● Problem requirements: With the images removed, return every line below exactly as it reads.
+ + + + + + +
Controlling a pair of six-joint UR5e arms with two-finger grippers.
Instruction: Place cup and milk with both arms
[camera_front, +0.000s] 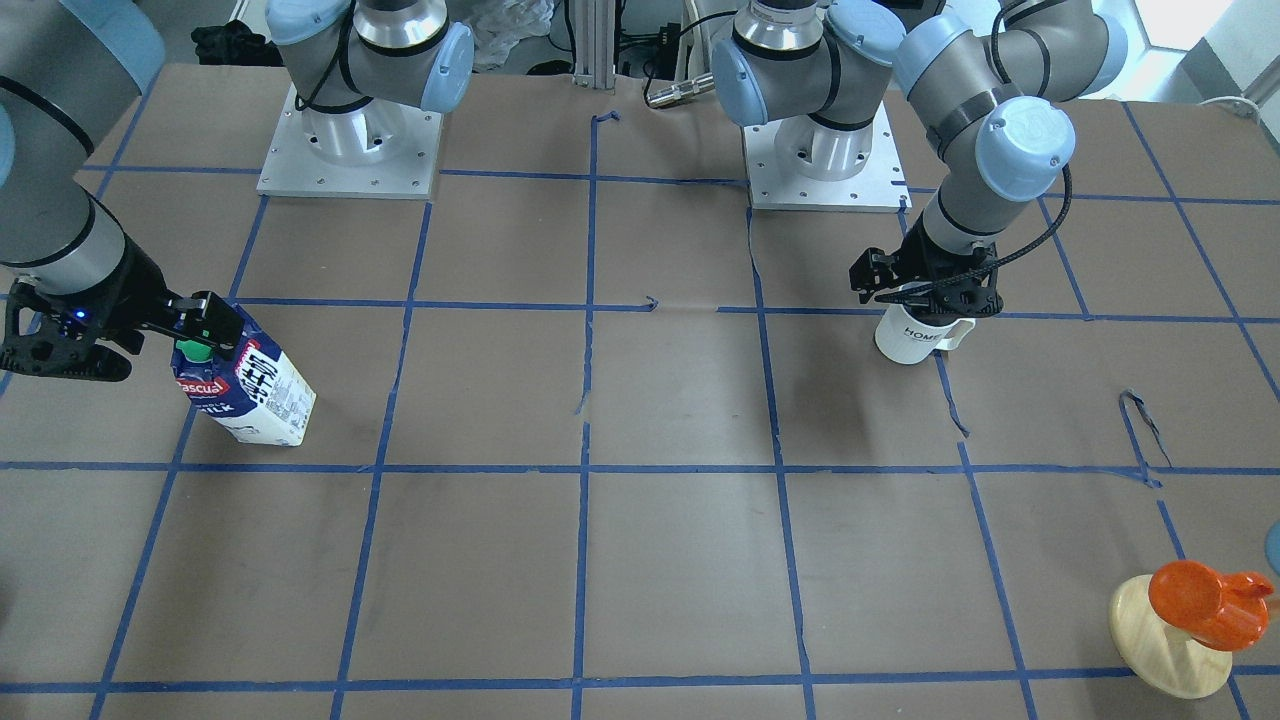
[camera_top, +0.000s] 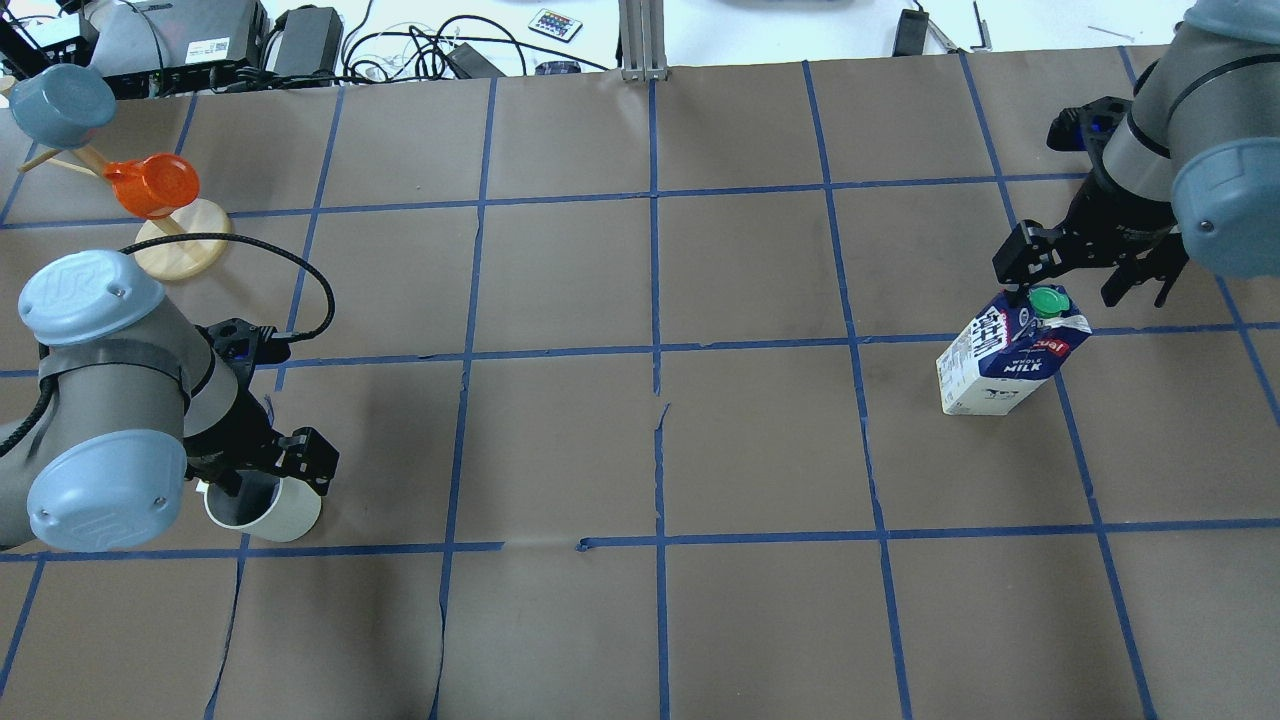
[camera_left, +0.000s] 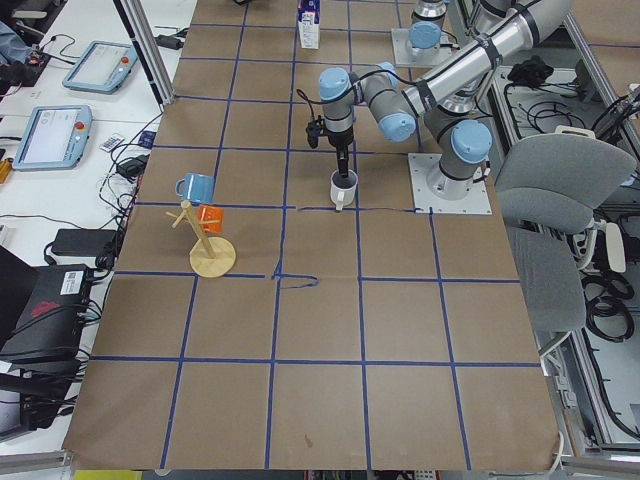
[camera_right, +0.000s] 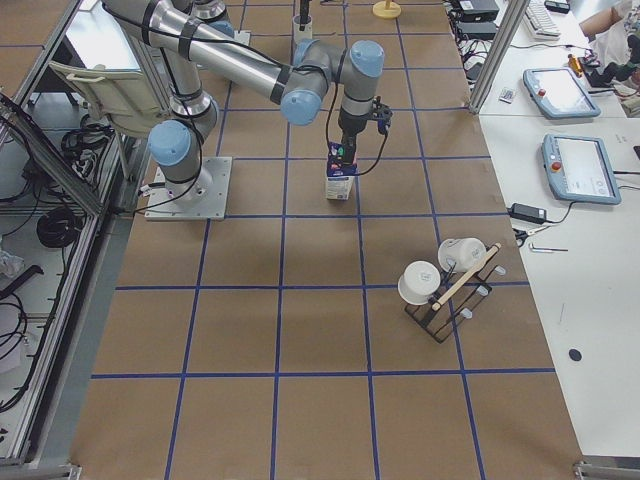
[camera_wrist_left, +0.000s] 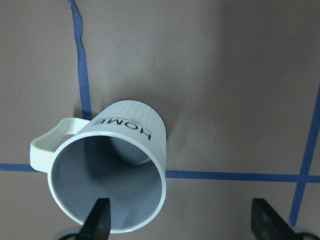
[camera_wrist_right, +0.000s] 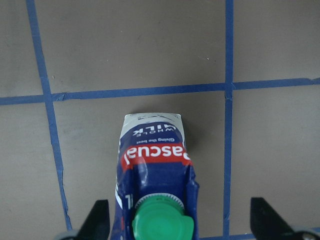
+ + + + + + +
● Completed task:
Controlling a pair of six-joint UR5e arms with two-finger grippers.
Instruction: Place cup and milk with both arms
[camera_front, +0.000s] 
[camera_top, +0.000s] 
[camera_left, +0.000s] 
[camera_right, +0.000s] 
[camera_wrist_left, +0.000s] 
[camera_wrist_right, +0.000s] 

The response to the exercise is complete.